- _PROBLEM REQUIREMENTS_: Output only the lines that run from the one with "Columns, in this" to the final line of the material, exactly as they are written.

*** Opening STORED DATA ***

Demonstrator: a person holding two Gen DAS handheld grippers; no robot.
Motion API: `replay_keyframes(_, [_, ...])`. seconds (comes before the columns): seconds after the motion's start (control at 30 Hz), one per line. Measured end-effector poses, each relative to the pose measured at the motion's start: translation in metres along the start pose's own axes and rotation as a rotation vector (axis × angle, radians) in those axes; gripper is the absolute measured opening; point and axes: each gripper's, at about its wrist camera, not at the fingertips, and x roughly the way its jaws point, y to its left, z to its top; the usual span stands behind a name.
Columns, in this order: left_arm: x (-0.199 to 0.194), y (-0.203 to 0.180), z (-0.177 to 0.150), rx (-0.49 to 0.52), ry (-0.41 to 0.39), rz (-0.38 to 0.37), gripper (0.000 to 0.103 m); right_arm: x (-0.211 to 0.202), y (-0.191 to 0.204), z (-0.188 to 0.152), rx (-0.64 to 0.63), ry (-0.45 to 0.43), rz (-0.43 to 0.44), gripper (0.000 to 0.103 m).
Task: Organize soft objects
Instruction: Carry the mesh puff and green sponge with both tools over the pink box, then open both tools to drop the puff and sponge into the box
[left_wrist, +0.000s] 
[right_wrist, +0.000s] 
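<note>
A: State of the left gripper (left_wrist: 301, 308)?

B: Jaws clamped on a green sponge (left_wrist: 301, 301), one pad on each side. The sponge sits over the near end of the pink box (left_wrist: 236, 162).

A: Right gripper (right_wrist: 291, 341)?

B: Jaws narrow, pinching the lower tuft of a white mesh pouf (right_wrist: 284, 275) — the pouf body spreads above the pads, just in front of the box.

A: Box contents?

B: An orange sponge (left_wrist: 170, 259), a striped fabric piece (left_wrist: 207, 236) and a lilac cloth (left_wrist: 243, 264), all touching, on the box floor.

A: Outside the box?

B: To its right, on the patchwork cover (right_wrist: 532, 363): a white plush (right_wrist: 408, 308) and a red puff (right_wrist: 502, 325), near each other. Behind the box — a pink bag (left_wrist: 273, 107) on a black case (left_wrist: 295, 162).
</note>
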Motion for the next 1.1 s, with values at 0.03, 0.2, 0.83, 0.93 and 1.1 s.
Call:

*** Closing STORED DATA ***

- _RESPONSE AREA_:
Columns, in this order: left_arm: x (-0.199 to 0.194), y (-0.203 to 0.180), z (-0.177 to 0.150), rx (-0.49 to 0.52), ry (-0.41 to 0.39), rz (-0.38 to 0.37), gripper (0.000 to 0.103 m); right_arm: x (-0.211 to 0.202), y (-0.191 to 0.204), z (-0.188 to 0.152), rx (-0.64 to 0.63), ry (-0.45 to 0.43), rz (-0.43 to 0.44), gripper (0.000 to 0.103 m).
Task: Organize soft objects
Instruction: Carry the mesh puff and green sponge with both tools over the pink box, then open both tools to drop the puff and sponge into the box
[left_wrist, +0.000s] 
[right_wrist, +0.000s] 
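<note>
A: State of the left gripper (left_wrist: 301, 308)?

B: Jaws clamped on a green sponge (left_wrist: 301, 301), one pad on each side. The sponge sits over the near end of the pink box (left_wrist: 236, 162).

A: Right gripper (right_wrist: 291, 341)?

B: Jaws narrow, pinching the lower tuft of a white mesh pouf (right_wrist: 284, 275) — the pouf body spreads above the pads, just in front of the box.

A: Box contents?

B: An orange sponge (left_wrist: 170, 259), a striped fabric piece (left_wrist: 207, 236) and a lilac cloth (left_wrist: 243, 264), all touching, on the box floor.

A: Outside the box?

B: To its right, on the patchwork cover (right_wrist: 532, 363): a white plush (right_wrist: 408, 308) and a red puff (right_wrist: 502, 325), near each other. Behind the box — a pink bag (left_wrist: 273, 107) on a black case (left_wrist: 295, 162).
</note>
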Motion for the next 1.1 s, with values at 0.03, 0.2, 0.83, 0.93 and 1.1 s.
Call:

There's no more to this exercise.